"Oh, but, Daddy, those are all such little things!" sighed
Janice.
Janice thought things were going pretty well after that. They were so glad to have their house saved from destruction, and so proud of Gummy, that everybody seemed all right. But there was trouble coming, and one afternoon Amy brought it to the Day house.
Amy, in tears, came to see her mother. Janice chanced to be in the kitchen when she entered from the Love Street gate. Amy had in tow a curly-haired dapper little man who looked too oily to be honest, and with little gimlet eyes that seemed to bore right through one.

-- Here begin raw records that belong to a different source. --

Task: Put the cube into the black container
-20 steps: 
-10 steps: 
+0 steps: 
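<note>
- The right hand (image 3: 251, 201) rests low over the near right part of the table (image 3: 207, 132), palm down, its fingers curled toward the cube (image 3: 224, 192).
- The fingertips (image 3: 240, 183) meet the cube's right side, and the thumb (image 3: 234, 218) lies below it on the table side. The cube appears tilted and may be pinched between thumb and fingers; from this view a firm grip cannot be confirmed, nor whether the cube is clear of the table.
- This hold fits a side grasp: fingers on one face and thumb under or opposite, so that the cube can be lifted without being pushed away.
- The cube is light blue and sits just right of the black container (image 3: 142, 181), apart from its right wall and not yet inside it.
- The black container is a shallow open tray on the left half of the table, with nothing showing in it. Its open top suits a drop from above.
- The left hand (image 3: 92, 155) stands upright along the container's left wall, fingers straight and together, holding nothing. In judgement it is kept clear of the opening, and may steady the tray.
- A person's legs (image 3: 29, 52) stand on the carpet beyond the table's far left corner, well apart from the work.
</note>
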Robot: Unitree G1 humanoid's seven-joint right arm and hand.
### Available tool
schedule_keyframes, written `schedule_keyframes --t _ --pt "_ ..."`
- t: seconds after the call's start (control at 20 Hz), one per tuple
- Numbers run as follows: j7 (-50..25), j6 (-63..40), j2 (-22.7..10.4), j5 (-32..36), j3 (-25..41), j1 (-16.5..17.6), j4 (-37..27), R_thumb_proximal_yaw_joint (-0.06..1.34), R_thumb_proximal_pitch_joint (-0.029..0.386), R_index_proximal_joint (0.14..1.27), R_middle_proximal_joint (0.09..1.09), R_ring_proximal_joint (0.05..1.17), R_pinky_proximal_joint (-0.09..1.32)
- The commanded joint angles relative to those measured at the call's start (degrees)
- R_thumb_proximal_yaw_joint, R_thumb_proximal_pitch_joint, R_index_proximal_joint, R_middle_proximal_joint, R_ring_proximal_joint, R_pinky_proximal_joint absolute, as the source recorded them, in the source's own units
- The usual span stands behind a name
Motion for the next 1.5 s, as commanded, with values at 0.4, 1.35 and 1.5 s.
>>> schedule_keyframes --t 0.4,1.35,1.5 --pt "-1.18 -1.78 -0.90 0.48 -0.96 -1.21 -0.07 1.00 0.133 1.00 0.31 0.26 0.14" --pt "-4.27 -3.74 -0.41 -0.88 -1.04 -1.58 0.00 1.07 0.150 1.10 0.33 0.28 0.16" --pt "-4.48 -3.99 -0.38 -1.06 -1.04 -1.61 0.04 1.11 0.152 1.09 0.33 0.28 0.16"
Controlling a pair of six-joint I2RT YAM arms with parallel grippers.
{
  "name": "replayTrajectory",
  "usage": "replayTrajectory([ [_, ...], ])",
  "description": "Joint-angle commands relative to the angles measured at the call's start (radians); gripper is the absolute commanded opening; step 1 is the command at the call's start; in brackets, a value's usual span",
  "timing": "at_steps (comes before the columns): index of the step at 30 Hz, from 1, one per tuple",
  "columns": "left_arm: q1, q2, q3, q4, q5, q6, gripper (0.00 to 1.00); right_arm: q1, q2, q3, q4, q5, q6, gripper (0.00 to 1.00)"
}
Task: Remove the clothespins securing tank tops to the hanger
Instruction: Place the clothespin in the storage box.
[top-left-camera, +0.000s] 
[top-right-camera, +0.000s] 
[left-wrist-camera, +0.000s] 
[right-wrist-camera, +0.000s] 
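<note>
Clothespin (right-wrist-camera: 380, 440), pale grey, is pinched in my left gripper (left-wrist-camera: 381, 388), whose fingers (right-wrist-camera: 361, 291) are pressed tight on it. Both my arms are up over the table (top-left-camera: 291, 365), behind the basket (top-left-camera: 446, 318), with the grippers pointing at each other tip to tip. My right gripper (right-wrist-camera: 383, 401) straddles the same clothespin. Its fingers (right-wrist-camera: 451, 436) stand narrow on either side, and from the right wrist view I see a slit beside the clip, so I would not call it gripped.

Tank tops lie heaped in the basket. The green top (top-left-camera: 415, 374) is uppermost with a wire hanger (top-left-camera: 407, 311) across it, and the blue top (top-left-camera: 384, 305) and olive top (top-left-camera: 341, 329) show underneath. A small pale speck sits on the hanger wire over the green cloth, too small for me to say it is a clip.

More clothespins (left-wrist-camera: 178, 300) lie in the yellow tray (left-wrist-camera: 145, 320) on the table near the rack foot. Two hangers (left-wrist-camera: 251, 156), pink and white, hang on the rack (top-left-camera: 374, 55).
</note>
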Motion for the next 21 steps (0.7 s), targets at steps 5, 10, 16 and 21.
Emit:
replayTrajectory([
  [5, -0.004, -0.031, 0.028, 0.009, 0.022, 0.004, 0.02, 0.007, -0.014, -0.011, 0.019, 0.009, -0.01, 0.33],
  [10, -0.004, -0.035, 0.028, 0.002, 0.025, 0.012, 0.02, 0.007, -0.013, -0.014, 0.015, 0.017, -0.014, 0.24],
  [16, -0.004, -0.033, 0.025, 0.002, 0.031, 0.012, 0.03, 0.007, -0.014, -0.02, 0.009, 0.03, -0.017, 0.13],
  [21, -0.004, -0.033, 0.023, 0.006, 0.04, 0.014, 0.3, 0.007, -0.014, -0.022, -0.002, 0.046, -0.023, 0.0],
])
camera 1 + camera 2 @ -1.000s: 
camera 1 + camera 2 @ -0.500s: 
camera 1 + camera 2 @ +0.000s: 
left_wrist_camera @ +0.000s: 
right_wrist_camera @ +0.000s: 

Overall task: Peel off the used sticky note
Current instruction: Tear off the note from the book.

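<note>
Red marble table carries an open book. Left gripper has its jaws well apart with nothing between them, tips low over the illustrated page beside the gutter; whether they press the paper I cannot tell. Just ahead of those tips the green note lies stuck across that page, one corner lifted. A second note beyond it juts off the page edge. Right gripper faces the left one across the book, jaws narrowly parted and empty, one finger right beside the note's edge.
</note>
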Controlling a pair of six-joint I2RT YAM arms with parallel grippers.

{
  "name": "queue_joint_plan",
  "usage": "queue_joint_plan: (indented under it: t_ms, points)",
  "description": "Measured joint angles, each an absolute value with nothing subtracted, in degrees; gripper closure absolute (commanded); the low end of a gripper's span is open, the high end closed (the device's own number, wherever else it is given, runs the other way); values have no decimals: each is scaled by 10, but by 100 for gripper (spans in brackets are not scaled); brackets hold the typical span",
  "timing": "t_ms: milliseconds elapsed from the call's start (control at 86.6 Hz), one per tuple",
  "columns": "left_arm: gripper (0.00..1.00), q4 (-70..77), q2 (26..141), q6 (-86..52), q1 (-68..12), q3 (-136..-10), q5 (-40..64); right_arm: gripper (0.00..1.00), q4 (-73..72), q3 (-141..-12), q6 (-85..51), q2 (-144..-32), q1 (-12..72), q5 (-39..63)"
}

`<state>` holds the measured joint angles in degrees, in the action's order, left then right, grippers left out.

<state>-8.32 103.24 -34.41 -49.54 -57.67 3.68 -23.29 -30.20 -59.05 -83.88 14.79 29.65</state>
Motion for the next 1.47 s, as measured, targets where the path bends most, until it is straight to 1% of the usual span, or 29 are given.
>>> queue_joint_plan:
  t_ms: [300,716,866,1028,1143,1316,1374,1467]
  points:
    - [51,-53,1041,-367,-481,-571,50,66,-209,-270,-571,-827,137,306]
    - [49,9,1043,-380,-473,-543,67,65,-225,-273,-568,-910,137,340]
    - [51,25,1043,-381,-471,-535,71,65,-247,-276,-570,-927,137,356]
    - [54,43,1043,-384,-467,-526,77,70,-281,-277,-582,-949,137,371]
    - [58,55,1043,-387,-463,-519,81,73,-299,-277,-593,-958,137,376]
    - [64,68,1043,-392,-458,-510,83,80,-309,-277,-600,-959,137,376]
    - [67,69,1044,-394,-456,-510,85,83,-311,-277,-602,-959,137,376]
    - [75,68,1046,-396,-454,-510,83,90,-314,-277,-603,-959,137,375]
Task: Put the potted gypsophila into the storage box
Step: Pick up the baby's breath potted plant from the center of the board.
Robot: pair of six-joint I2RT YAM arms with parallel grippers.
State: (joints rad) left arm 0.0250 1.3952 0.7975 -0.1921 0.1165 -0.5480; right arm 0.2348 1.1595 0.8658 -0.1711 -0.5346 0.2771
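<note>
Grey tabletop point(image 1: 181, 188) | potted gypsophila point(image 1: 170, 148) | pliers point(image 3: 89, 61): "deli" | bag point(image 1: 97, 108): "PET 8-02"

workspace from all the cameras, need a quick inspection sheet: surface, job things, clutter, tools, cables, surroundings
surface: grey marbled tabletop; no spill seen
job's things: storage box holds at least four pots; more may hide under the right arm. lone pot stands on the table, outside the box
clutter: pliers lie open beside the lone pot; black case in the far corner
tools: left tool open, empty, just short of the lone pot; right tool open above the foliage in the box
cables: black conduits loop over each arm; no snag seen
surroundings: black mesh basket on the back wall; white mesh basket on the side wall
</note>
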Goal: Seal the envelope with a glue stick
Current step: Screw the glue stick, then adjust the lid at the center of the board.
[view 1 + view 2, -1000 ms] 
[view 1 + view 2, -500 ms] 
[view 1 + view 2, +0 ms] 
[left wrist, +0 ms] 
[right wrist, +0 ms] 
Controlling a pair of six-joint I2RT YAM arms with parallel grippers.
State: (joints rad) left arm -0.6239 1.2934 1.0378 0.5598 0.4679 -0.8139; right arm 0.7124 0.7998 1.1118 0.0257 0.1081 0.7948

"Oh, Mother!" gasped Amy, "this—this man's come to take our house away from us!"
"What is this now?" exclaimed Mrs. Carringford, in as much surprise as fear.
"Yes, he has. He said so. He's got papers, and all," sobbed
Amy.
"Ahem! the young lady puts it very crassly indeed," said the curly-haired man. "You, I presume, are Mrs. Josephine Carringford," he went on, reading from a paper.
"Yes."
"I am serving you in the suit of Mrs. Alice G. Blayne, of Croydon, Michigan, my client, to recover a certain parcel of property situated on Mullen Lane and now occupied by you and your family, Mrs. Carringford," said the man glibly, and thrusting a paper into the woman's hand.
"But I bought my home through Mr. Abel Strout, of Napsburg," gasped Mrs. Carringford. She did not recognize Jamison, the farm hand, in the transaction at all. She now felt that man was but Abel Strout's tool.